◆ About this task
Your job is to copy the data that follows exactly, every line included.
※ ※ ※
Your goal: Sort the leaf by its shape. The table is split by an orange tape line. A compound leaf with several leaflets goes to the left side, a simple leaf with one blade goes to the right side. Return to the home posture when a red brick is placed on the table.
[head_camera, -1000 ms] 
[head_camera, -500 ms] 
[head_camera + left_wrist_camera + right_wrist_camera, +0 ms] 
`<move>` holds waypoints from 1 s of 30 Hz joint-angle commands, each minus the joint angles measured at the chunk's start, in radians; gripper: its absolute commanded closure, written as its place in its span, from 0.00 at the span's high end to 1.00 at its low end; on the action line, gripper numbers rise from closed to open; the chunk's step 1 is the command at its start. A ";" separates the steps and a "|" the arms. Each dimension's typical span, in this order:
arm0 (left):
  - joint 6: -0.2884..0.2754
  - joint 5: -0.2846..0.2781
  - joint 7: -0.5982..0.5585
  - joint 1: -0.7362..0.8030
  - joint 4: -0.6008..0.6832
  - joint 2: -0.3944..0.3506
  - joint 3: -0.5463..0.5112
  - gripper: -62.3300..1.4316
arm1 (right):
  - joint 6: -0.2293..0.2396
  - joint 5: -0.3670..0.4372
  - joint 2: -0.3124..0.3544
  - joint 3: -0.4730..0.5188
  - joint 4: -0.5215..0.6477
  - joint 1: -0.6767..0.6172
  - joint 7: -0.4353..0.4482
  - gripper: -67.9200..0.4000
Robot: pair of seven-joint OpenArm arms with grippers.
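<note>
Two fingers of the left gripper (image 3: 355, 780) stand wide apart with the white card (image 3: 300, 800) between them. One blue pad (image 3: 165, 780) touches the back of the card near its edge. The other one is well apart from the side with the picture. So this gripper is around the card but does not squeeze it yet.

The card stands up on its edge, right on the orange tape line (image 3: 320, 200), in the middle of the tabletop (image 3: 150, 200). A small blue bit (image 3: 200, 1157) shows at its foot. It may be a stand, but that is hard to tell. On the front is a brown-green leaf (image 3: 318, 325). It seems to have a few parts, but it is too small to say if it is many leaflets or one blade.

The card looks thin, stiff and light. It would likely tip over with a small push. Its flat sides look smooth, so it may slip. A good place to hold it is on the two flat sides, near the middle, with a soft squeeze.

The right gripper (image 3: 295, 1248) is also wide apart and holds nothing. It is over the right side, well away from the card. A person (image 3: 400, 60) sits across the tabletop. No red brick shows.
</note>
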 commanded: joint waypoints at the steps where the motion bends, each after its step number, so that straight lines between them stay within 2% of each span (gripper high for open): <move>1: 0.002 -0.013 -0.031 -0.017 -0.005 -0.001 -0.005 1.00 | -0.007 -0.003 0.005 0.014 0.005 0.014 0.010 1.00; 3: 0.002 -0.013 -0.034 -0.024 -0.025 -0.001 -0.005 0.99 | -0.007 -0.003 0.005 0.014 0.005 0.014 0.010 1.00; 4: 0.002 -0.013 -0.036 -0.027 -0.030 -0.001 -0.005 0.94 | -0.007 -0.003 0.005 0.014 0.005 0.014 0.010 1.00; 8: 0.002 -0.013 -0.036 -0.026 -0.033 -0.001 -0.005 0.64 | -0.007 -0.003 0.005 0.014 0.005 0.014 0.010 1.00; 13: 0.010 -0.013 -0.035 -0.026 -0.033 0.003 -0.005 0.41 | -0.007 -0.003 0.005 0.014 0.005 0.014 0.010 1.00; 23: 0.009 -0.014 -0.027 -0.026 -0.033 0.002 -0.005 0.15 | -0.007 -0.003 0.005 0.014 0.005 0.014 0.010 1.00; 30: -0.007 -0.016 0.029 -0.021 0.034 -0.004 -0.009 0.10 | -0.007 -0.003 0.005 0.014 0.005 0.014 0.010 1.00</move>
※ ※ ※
◆ Answer to the problem
Your goal: Sort the leaf by its shape. The table is split by an orange tape line. A compound leaf with several leaflets goes to the left side, a simple leaf with one blade goes to the right side. Return to the home posture when a red brick is placed on the table.
[head_camera, -1000 ms] 
[head_camera, -500 ms] 
[head_camera + left_wrist_camera + right_wrist_camera, +0 ms] 
`<move>` holds waypoints from 1 s of 30 Hz joint-angle commands, each minus the joint angles measured at the chunk's start, in radians; gripper: its absolute commanded closure, written as its place in its span, from 0.00 at the span's high end to 1.00 at its low end; on the action line, gripper numbers rise from closed to open; the chunk's step 1 is the command at its start. A ";" separates the steps and a "|" the arms. Each dimension's typical span, in this order:
arm0 (left):
  - joint 6: -0.2884..0.2754
  - joint 5: -0.2846..0.2781
  - joint 7: -0.5982..0.5585
  - joint 1: -0.7362..0.8030
  - joint 4: -0.6008..0.6832
  - joint 2: -0.3944..0.3506
  - joint 3: -0.5463..0.5112
  - gripper: -62.3300..1.4316
arm1 (right):
  - joint 6: -0.2293..0.2396
  - joint 5: -0.3670..0.4372
  - joint 2: -0.3124..0.3544
  - joint 3: -0.4730..0.5188
  - joint 4: -0.5215..0.6477
  - joint 1: -0.6767..0.6172
  - joint 7: -0.4353..0.4482
  - gripper: -67.9200..0.4000
Robot: pair of seven-joint OpenArm arms with grippers.
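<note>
Two fingers of the left gripper (image 3: 355, 780) stand wide apart with the white card (image 3: 300, 800) between them. One blue pad (image 3: 165, 780) touches the back of the card near its edge. The other one is well apart from the side with the picture. So this gripper is around the card but does not squeeze it yet.

The card stands up on its edge, right on the orange tape line (image 3: 320, 200), in the middle of the tabletop (image 3: 150, 200). A small blue bit (image 3: 200, 1157) shows at its foot. It may be a stand, but that is hard to tell. On the front is a brown-green leaf (image 3: 318, 325). It seems to have a few parts, but it is too small to say if it is many leaflets or one blade.

The card looks thin, stiff and light. It would likely tip over with a small push. Its flat sides look smooth, so it may slip. A good place to hold it is on the two flat sides, near the middle, with a soft squeeze.

The right gripper (image 3: 295, 1248) is also wide apart and holds nothing. It is over the right side, well away from the card. A person (image 3: 400, 60) sits across the tabletop. No red brick shows.
</note>
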 commanded: joint waypoints at the steps where the motion bends, each after its step number, so that straight lines between them stay within 2% of each span (gripper high for open): <move>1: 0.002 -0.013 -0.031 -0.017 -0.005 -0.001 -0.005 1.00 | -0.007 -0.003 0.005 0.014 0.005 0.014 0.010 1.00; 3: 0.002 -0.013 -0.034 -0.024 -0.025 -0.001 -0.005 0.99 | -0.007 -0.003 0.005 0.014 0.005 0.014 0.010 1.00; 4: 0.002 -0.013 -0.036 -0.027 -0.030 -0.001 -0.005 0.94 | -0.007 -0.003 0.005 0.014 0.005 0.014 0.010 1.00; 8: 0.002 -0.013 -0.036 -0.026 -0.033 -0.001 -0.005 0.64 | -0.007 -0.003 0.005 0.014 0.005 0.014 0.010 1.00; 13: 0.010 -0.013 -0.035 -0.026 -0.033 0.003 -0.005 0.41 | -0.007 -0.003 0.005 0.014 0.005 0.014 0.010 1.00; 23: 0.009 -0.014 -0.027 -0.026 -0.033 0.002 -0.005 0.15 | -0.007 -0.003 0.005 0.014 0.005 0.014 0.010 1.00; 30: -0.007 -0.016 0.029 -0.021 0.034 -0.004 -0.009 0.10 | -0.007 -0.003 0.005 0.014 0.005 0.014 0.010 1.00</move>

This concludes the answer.